Attorneys representing the 13 workers, who were recruited from Texas to detassel corn near Kearney in 2017, said a Nebraska federal court dismissed the suit last month after the parties came to a settlement in January.

Terms of the settlement between the workers and Monsanto and Gulf Citrus Harvesting & Hauling are confidential, but neither company admitted any wrongdoing or violation of law.

Lawsuit: Migrant workers hired to detassel in Nebraska faced substandard conditions

Legal Aid of Nebraska, which along with Texas RioGrande Legal Aid represented the workers, said in a news release that the dispute was "resolved to the mutual satisfaction of all parties."

The lawsuit, filed in U.S. District Court in Lincoln in April 2020, had alleged that the workers, several of whom were teenagers at the time, weren't paid the federal minimum wage and were subjected to substandard working conditions during the roughly four weeks they spent in Nebraska.

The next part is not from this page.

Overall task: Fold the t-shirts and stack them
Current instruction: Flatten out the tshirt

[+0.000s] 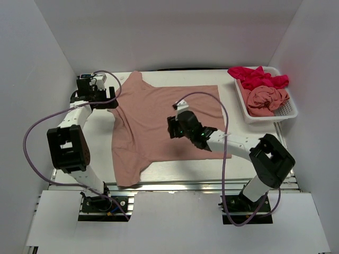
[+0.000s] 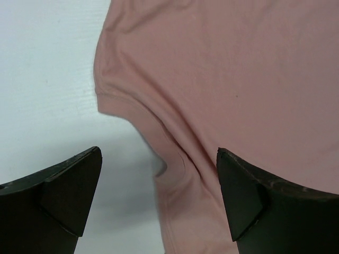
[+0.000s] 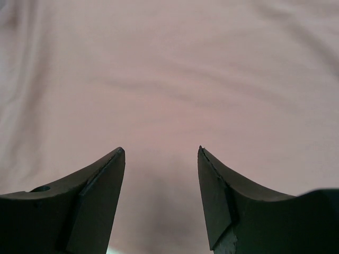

Among the allegations were that the workers weren't credited for all hours worked, didn't receive promised bonuses and were provided with substandard food and water.

The suit had been seeking unpaid wages, plus an equal amount as liquidated damages, as well as statutory damages of up to $500 per person, per violation, under the Migrant and Seasonal Agricultural Worker Protection Act.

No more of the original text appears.